Coming into view, train tracks disappearing into the long low red brick facade is unmistakably Birkenau. This image, seen countless times in photos, movies, historical documentaries, typifies the Holocaust and strikes dread into the hearts of all who enter. The camp is stark, the Nazis having destroyed as much of the camp infrastructure as possible upon realising time was up. What is extant paints a picture of unbearable sorrow. The scope of mass murder across Europe, the detail so complex, attempting to do justice to the millions of lives taken would be lost here. Those with a conscience seeking knowledge and wisdom, those who have a genealogical link will spend years pursuing their truth. Wrestling with the physical evidence of genocide becomes difficult to know how to manage the flood of emotion. And that should be the reaction at the very least. For me came a whisper from early childhood, before the man in the street in Phnom Penh, before the Hakoah Swimming Club, even before Mila 18.

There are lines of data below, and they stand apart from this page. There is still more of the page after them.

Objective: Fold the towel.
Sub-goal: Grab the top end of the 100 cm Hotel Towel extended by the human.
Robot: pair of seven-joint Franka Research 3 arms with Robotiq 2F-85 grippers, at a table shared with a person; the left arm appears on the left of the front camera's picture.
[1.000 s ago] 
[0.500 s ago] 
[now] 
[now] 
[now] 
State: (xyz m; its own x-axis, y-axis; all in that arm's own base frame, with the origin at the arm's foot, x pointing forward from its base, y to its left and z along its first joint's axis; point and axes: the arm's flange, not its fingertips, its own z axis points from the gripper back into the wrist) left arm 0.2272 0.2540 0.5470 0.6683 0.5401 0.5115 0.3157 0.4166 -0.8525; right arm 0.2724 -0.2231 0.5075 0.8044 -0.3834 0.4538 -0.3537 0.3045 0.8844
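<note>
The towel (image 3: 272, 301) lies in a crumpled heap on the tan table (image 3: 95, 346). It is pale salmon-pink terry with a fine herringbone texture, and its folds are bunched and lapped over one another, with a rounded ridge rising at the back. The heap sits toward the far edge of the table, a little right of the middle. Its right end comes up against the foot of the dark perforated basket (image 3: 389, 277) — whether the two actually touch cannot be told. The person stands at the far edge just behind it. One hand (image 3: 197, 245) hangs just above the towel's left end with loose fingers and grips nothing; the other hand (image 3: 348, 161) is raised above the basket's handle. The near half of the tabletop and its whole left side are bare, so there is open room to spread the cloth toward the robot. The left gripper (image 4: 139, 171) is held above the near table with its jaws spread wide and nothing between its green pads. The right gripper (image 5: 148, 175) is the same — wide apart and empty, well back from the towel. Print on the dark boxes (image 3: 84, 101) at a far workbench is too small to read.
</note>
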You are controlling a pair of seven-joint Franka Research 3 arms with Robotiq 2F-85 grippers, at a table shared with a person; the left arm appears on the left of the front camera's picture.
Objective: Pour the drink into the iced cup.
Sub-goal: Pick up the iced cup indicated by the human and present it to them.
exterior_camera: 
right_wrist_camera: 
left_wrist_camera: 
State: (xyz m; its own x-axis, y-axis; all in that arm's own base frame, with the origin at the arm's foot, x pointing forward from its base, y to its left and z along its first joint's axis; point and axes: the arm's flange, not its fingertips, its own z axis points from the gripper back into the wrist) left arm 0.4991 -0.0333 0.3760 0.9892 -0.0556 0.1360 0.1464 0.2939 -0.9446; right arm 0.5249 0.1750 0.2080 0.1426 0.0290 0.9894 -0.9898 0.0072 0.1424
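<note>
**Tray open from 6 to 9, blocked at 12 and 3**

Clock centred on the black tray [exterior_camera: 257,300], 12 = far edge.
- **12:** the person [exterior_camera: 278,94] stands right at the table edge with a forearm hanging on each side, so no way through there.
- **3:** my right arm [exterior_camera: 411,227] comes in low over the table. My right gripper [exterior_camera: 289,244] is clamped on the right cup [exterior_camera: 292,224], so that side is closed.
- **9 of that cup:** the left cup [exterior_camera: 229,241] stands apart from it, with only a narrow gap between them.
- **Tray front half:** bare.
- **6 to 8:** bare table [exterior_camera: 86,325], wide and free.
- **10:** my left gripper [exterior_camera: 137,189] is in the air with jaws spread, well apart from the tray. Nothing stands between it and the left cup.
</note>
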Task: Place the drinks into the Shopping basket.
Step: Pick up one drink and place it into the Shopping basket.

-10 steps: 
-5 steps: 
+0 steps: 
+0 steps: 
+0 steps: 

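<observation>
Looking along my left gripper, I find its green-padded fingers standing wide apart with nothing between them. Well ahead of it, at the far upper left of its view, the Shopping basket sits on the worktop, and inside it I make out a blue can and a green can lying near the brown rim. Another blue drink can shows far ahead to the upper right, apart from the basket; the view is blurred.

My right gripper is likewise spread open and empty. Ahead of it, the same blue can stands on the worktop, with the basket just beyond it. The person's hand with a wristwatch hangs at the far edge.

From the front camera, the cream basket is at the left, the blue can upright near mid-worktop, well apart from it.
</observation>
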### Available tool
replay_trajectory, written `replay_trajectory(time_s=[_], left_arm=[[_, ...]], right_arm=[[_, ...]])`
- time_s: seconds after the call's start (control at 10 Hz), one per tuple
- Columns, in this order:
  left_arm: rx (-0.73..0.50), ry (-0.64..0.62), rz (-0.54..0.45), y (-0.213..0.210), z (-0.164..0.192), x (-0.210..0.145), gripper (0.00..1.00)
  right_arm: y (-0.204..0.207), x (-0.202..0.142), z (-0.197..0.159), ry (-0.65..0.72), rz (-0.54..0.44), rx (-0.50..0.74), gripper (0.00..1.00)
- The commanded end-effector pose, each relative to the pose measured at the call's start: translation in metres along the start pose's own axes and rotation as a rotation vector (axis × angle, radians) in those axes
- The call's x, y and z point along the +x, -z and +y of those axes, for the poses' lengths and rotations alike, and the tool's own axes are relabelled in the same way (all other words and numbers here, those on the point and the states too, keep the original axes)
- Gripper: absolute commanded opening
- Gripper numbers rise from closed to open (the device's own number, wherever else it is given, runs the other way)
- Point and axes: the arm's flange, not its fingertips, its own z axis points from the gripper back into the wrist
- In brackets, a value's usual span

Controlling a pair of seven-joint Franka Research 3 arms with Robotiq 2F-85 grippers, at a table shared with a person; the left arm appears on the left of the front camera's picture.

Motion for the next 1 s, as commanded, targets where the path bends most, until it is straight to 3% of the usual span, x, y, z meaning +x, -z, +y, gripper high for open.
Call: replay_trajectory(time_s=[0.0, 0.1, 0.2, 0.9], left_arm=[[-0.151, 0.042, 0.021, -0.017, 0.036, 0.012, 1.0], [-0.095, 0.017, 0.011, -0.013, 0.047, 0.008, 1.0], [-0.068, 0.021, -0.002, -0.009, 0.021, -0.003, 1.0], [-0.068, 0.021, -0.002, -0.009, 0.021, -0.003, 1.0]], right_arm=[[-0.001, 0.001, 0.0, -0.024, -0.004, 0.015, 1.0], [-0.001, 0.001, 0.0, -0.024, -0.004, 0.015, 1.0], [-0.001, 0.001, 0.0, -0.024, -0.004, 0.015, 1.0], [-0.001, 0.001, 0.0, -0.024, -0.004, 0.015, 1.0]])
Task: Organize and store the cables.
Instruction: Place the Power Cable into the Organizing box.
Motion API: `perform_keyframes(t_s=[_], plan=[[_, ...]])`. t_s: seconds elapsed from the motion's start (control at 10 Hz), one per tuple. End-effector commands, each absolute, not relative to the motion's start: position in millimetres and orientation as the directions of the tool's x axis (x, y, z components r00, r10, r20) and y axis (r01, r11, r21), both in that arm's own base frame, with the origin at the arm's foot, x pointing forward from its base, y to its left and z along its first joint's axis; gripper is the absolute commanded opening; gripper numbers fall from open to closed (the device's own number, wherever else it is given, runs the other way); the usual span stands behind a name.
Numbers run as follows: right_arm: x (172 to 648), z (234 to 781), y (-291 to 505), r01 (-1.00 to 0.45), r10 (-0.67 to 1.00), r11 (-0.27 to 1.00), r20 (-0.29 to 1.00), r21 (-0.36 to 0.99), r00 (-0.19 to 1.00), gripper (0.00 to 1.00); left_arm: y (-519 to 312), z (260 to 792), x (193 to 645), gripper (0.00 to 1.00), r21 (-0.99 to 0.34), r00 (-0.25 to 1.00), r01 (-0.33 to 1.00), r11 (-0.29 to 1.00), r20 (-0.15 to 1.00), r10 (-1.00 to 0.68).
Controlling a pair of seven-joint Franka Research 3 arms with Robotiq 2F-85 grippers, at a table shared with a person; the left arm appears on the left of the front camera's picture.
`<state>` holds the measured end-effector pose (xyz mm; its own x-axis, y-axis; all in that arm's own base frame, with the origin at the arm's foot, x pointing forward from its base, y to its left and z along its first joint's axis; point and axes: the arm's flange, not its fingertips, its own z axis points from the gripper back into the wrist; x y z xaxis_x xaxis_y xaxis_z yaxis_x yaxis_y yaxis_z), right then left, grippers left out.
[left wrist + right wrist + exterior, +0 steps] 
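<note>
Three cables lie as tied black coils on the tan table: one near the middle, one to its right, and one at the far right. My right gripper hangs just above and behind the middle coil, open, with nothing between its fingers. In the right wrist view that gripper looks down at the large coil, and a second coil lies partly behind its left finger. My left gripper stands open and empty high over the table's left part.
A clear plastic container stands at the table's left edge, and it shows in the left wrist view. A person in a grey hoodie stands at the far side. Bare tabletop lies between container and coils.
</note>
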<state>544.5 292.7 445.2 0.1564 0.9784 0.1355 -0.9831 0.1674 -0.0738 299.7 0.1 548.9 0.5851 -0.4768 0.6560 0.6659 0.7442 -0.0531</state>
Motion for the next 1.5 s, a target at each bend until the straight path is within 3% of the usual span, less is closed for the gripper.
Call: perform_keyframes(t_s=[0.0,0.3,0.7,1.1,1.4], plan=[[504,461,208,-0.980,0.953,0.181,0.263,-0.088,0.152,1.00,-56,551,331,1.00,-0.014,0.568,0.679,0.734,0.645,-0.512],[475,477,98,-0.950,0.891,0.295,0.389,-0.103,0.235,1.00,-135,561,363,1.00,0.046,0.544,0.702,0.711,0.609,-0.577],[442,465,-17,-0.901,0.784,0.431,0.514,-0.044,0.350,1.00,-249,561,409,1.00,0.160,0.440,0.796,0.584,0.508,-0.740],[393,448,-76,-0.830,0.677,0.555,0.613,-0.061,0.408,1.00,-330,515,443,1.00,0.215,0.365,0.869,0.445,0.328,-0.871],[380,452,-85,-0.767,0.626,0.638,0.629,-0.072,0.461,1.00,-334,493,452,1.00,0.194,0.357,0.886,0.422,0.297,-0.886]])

I went to Sydney on my own as an eleven-year-old in 1961. Part of a Young Australia League excursion for one week. I joined the group in Melbourne, the lone boy from the bush. A bus to Sydney where hundreds of boys were housed at the Showgrounds in large pavilions. Rows of canvas camp stretchers, a ticking mattress, a sheet, and blanket would be home. We fell asleep to snoring, farting, burping, laughing, whispered prayers, screaming nightmares, and crying. Lonely boys gathered from around Australia. Each morning we were herded onto buses and driven to points of interest, the city and Botanic Gardens, The Gap and Bondi Beach, Taronga Park Zoo, Katoomba in the Blue Mountains, Circular Quay, and a ferry across the harbour to Manly Beach. Stuart was also on his own, we shared a bus seat. The second day I was spat on, pushed, and shoved, and hounded by the call “Jew lover”. Confused and hurt I had no understanding what was meant but the tone left no doubt it was not nice. My travel friend taunted with the chant “Stu the Jew” explained as best he could. It lasted only a week for me, but for Stuart it was daily.

Educate. You get your answer when you learn the truth. I am not Jewish. Holocaust denial is ignorant, and dangerous. Bigotry is acquired. Hatred is learned.